Similimum Means Matching Of Functional Group Conformations- Not Matching Of ‘Personalities’

If you ask different homeopaths to prescribe for a SINGLE patient, they will make DIFFERENT prescriptions, and in most cases, they get desired results also. How would we explain this common experience?

Most people consider this as showing the weakness of homeopathy. Once you understand the molecular mechanism involved in pathology, ‘similia similibus curentur and potentization as explained by MIT, you would realize that it expresses the strength of homeopathy.

We have been taught to believe that finding similimum is a process of matching ‘personality of patients’ with ‘personality of drugs’, and that a patient will have only ONE similimum that exactly fits to his ‘personality’. The concept of ‘constitutional prescriptions’ is based on this idea. As per this concept, if the ‘personality’ of a patient is CALC, any disease he suffer from will be cured by CALC. Any drug, other than CALC will be an WRONG prescription.

MIT teaches us to perceive drug substances in terms of constituent molecules and their functional groups. Crude drug substances act up on our organism not by their ‘drug personality’, but by binding their INDIVIDUAL constituent molecules to different biological molecules so as to produce molecular inhibitions, which amount to pathology. Exactly, it is the FUNCTIONAL GROUPS or MOIETIES of individual drug molecules that binds to specific functional sites of biological molecules.

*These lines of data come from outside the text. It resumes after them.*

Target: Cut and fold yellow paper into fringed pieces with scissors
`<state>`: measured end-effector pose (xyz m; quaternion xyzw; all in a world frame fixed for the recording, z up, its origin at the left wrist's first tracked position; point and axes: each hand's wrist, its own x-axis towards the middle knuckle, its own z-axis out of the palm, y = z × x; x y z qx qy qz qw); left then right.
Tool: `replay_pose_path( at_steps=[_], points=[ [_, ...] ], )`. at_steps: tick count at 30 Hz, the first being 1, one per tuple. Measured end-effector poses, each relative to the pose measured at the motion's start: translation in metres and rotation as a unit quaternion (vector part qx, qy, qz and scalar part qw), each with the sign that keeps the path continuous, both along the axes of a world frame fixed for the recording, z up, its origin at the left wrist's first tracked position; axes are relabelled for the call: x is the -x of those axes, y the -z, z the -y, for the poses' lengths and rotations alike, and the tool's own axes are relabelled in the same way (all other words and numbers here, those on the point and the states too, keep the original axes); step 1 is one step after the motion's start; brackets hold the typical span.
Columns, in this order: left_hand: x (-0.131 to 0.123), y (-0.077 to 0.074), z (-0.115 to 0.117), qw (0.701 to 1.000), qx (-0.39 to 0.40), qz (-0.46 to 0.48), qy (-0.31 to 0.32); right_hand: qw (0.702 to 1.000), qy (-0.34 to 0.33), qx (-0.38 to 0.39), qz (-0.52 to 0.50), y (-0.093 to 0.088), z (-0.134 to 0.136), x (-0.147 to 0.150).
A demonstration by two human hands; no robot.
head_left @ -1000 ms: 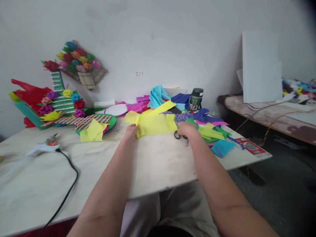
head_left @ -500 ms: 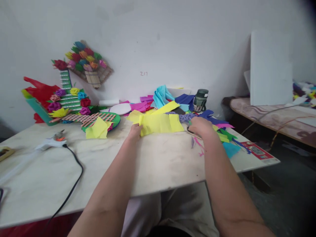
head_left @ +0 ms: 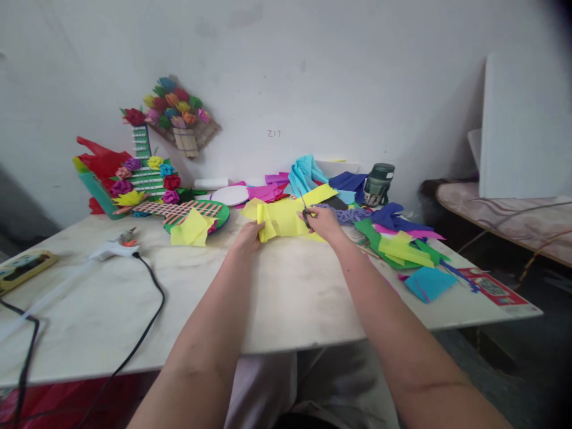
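Note:
A folded sheet of yellow paper (head_left: 281,219) lies on the white table (head_left: 286,292) in front of me. My left hand (head_left: 247,236) pinches its left end, fingers closed on the fold. My right hand (head_left: 322,223) is closed round a pair of scissors (head_left: 302,206), whose thin blades point up and away over the yellow sheet's right part. Behind the sheet lie pink, cyan and blue paper pieces.
Green, yellow, blue and cyan paper scraps (head_left: 404,247) cover the table's right side, by a dark green jar (head_left: 378,184). A glue gun (head_left: 111,249) with black cord lies left. Paper-flower crafts (head_left: 152,179) stand at the back left. A second table (head_left: 513,220) is right.
My right hand picked the scissors up from the table beside the scraps and brought them left, to the yellow paper. My left hand kept hold of the paper. The camera has turned left.

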<state>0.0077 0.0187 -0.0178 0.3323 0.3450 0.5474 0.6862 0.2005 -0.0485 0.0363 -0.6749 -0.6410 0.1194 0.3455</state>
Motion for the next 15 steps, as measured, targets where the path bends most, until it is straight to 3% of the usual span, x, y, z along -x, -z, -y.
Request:
replay_pose_path(
  at_steps=[7,11,15],
  points=[
    [0.006,-0.001,-0.002,0.999,-0.028,0.016,-0.011,0.967,0.19,0.031,0.165,0.006,-0.005,-0.007],
    [0.008,-0.001,-0.002,0.999,-0.018,0.016,-0.024,0.957,0.208,0.086,0.182,0.017,-0.012,-0.01],
    [0.011,0.002,-0.004,0.999,-0.029,0.018,-0.028,0.956,0.196,0.091,0.2,0.028,-0.018,-0.007]
  ],
)
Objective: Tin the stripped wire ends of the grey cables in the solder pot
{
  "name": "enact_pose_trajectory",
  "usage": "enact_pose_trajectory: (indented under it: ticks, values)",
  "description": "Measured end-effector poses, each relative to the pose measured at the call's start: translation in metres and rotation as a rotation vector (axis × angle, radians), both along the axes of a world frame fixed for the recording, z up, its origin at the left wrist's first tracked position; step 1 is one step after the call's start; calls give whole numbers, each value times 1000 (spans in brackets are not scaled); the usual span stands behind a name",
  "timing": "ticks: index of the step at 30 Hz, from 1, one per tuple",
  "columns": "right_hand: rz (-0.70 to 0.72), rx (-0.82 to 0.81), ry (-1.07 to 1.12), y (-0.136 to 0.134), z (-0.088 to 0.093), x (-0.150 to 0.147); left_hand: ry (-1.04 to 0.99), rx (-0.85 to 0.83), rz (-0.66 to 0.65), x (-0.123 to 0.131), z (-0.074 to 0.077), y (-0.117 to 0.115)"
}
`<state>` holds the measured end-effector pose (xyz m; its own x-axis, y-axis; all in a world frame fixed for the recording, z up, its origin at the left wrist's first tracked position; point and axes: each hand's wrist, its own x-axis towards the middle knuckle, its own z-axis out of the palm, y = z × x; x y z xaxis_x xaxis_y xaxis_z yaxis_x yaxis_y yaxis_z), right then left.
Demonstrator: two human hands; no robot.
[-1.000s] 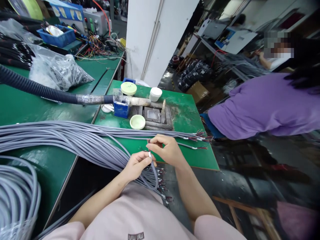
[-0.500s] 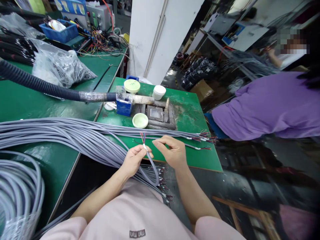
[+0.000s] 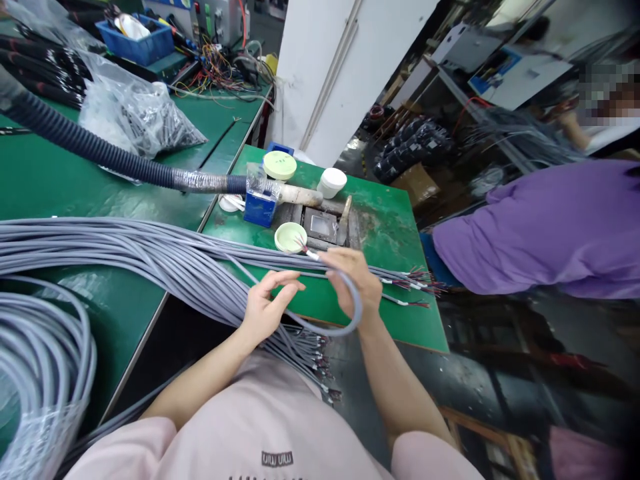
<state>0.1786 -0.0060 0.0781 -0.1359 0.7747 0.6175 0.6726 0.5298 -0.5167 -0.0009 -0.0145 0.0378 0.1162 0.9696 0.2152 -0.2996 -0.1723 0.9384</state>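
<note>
My right hand (image 3: 356, 283) is closed on a grey cable (image 3: 353, 313), whose stripped end points left. The thin coloured wires (image 3: 302, 244) of that end are over the rim of a small pale green dish (image 3: 285, 237); whether they touch it I cannot tell. Below the hand the cable bends in a loop toward my body. Nothing is in my left hand (image 3: 270, 303), its thumb and fingers apart, beside a thick bundle of grey cables (image 3: 195, 280). Just behind the dish sits a small square metal pot (image 3: 321, 225) with a shiny surface.
A ribbed hose (image 3: 115, 157) runs from the left to a blue box (image 3: 260, 208). A white tub (image 3: 333, 181) and a round yellow-green lid (image 3: 280, 165) stand behind. Coiled cables (image 3: 45, 360) lie at left. A person in a purple top (image 3: 540, 230) is at right.
The cable has passed from my left hand to my right, and its wire end now leans left to the dish instead of pointing up. My left hand has opened. The view has shifted slightly.
</note>
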Motion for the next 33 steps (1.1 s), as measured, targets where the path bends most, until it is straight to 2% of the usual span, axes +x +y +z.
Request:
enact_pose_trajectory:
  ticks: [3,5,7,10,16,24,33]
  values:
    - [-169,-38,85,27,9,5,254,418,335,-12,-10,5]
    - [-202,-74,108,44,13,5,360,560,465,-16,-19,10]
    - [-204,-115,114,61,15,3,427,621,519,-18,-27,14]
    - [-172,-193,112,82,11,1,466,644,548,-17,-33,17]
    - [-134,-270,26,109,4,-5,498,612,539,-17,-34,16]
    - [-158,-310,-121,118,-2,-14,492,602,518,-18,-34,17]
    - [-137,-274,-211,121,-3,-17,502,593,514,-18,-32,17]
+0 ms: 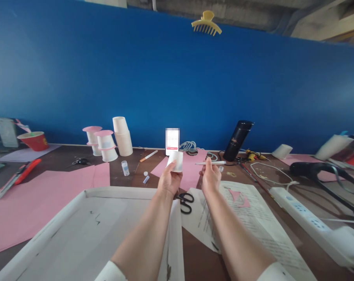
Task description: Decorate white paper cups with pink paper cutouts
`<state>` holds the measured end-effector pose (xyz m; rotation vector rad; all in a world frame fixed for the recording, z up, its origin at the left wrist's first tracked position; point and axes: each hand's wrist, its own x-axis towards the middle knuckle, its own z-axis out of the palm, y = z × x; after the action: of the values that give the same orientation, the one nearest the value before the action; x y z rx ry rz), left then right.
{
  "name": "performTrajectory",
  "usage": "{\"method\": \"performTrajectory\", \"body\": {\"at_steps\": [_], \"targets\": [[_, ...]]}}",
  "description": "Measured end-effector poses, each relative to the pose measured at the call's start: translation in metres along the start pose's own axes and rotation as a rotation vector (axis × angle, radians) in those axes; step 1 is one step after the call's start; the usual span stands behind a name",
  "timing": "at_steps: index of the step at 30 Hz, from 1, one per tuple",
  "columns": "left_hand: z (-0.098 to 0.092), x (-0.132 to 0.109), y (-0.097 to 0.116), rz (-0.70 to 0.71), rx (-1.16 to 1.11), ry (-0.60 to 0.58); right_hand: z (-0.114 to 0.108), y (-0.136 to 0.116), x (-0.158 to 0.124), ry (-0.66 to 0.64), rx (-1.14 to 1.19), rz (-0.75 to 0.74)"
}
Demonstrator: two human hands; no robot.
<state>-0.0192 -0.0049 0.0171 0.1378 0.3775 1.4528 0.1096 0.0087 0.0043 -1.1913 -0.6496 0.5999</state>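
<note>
In the head view, my left hand (170,177) is closed around a small white paper cup (177,162), held above the desk near the middle. Between the fingers of my right hand (211,176) lies a slim white pen (220,162), its thin tip pointing left toward the cup. The two hands are a short way apart, and the tip does not touch the cup. Pink paper (188,175) lies beneath and behind them. Black-handled scissors (185,202) rest under the hands, beside printed sheets (253,218).
A white shallow tray (121,234) fills the front left. Stacked paper cups (123,142) and cups with pink discs (106,146) stand at back left, near a red utility knife (27,171). A black bottle (237,140), power strip (306,218) and phone (172,138) are also there.
</note>
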Motion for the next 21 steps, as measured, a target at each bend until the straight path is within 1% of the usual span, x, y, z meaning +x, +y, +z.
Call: {"method": "performTrajectory", "body": {"at_steps": [4,7,12,21], "targets": [[-0.002,-0.001,0.012,0.025,-0.030,-0.065,-0.002,0.003,-0.002,-0.110,-0.096,0.027],[-0.003,-0.001,0.016,0.036,-0.022,-0.094,-0.002,0.004,-0.005,-0.181,-0.178,0.043],[-0.004,-0.002,0.013,0.016,0.019,-0.070,0.000,0.010,-0.005,-0.252,-0.238,0.093],[-0.011,0.001,0.019,0.035,0.058,-0.071,0.004,0.016,-0.011,-0.336,-0.424,0.063]]}}
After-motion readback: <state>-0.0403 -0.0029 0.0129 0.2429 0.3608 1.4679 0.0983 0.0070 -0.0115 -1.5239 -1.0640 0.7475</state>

During potentization, it is not the ‘drug personality’ that is ‘imprinted’, but the INDIVIDUAL drug molecules. Potentized drugs contains MOLECULAR IMPRINTS, which are three-dimensional negative copies of drug molecules or functional groups formed as ‘depressions’ in water-alcohol matrix. A molecular imprint act as ARTIFICIAL BINDING SITE for ANY molecule that has functional groups similar to the drug molecule imprinted to it, due to complementary conformation. A sample of potentized drug will be containing diverse types of molecular imprints representing diverse types of consituent molecules and functional groups, each of which can INDIVIDUALLY act as therapeutic agents. That means, potentized drug is not SINGLE, but a mixture of many different molecular imprints that act independently.

DISEASE also should be understood as MOLECULAR ERRORS happened in one or biochemical pathways, due to binding of exogenous or endogenous pathogenic molecules on essential biological molecules which result in PROTEIN DEFORMATIONS. CURE is the removal of these molecular inhibitions by using appropriate means.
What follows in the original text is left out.